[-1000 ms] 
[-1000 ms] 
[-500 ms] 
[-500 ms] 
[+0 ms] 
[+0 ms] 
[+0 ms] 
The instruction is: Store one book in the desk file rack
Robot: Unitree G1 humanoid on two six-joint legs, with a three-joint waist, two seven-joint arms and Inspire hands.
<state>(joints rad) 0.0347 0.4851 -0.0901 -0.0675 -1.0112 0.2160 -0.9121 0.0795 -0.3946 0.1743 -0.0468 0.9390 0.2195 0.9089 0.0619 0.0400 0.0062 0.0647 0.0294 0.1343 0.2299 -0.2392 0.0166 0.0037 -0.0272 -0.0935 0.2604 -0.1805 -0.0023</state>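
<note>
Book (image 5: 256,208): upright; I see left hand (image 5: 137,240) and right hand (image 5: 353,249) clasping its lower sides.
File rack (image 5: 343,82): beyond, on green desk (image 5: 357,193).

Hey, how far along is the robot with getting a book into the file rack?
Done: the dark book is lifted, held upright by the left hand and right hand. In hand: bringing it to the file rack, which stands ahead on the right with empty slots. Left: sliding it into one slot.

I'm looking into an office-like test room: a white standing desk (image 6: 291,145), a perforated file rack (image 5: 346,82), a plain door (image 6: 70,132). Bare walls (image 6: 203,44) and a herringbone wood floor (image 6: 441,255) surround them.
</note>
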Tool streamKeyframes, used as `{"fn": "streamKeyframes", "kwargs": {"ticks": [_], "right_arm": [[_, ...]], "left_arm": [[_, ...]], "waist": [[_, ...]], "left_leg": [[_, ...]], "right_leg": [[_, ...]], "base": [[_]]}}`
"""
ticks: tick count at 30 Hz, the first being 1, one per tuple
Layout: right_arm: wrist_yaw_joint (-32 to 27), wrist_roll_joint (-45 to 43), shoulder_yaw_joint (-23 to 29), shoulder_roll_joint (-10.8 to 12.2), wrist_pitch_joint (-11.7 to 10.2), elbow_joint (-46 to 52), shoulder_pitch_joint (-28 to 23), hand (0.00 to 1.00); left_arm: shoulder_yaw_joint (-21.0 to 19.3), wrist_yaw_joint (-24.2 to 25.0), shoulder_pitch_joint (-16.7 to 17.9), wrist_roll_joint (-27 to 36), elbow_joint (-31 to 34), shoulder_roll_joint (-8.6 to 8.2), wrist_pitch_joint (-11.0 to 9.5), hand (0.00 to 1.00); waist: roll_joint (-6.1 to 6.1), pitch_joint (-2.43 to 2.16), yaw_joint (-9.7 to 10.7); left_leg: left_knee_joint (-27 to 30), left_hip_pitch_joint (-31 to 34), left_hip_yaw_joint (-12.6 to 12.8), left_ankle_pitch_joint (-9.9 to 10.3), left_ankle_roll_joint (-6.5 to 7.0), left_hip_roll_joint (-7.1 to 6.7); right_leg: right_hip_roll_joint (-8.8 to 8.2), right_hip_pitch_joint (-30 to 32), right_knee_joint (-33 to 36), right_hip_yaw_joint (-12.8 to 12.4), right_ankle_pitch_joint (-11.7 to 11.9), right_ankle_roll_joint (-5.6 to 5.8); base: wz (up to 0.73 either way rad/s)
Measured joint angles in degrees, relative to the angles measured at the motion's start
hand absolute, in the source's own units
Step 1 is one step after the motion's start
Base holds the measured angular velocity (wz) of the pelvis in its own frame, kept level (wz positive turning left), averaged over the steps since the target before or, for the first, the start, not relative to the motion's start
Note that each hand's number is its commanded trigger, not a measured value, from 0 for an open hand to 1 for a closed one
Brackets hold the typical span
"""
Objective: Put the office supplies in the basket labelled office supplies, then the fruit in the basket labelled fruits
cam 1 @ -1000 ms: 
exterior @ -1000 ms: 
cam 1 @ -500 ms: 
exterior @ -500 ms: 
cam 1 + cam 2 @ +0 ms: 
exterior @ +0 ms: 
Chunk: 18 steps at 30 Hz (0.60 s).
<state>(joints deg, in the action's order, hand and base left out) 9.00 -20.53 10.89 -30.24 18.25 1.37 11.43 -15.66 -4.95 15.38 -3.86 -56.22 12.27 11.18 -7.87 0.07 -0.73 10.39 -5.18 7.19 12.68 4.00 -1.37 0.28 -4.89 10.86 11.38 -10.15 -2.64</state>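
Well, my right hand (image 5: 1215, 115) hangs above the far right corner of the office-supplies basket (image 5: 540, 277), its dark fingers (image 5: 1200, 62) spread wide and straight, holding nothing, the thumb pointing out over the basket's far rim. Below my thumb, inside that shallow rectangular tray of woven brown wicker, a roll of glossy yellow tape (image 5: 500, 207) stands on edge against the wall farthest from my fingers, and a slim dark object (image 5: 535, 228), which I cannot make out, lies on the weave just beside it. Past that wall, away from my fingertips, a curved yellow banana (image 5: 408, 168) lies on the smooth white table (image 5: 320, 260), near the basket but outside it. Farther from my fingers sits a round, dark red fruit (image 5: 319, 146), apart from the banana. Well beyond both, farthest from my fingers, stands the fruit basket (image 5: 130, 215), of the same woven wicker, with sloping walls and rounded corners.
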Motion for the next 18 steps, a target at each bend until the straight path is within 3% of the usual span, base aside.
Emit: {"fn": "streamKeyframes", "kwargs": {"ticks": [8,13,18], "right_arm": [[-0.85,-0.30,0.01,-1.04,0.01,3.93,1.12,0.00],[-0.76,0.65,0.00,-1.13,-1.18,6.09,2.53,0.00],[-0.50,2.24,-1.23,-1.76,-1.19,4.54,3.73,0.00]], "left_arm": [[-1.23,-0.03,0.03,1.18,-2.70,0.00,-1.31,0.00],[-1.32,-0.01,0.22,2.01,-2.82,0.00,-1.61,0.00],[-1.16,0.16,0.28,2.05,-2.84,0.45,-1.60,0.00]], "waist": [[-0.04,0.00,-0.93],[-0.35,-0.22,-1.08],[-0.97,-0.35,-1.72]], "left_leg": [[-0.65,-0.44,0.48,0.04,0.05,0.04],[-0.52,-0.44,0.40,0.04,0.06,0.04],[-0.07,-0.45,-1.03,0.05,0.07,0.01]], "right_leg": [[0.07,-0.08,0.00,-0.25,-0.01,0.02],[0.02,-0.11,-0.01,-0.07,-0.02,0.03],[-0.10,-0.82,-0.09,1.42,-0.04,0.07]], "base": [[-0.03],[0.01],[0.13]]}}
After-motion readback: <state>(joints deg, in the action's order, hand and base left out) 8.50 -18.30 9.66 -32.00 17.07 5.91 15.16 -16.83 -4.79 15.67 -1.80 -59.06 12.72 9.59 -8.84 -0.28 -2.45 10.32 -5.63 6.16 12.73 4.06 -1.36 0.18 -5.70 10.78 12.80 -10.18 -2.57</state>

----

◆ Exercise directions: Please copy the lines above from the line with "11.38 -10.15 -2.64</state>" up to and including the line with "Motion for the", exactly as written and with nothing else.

◆ Written solution:
<state>(joints deg, in the action's order, hand and base left out) 9.00 -20.53 10.89 -30.24 18.25 1.37 11.43 -15.66 -4.95 15.38 -3.86 -56.22 12.27 11.18 -7.87 0.07 -0.73 10.39 -5.18 7.19 12.68 4.00 -1.37 0.28 -4.89 10.86 11.38 -10.15 -2.64</state>
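Well, my right hand (image 5: 1215, 115) hangs above the far right corner of the office-supplies basket (image 5: 540, 277), its dark fingers (image 5: 1200, 62) spread wide and straight, holding nothing, the thumb pointing out over the basket's far rim. Below my thumb, inside that shallow rectangular tray of woven brown wicker, a roll of glossy yellow tape (image 5: 500, 207) stands on edge against the wall farthest from my fingers, and a slim dark object (image 5: 535, 228), which I cannot make out, lies on the weave just beside it. Past that wall, away from my fingertips, a curved yellow banana (image 5: 408, 168) lies on the smooth white table (image 5: 320, 260), near the basket but outside it. Farther from my fingers sits a round, dark red fruit (image 5: 319, 146), apart from the banana. Well beyond both, farthest from my fingers, stands the fruit basket (image 5: 130, 215), of the same woven wicker, with sloping walls and rounded corners.
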Motion for the next 18 steps, a target at each bend until the straight path is within 3% of the usual span, base aside.

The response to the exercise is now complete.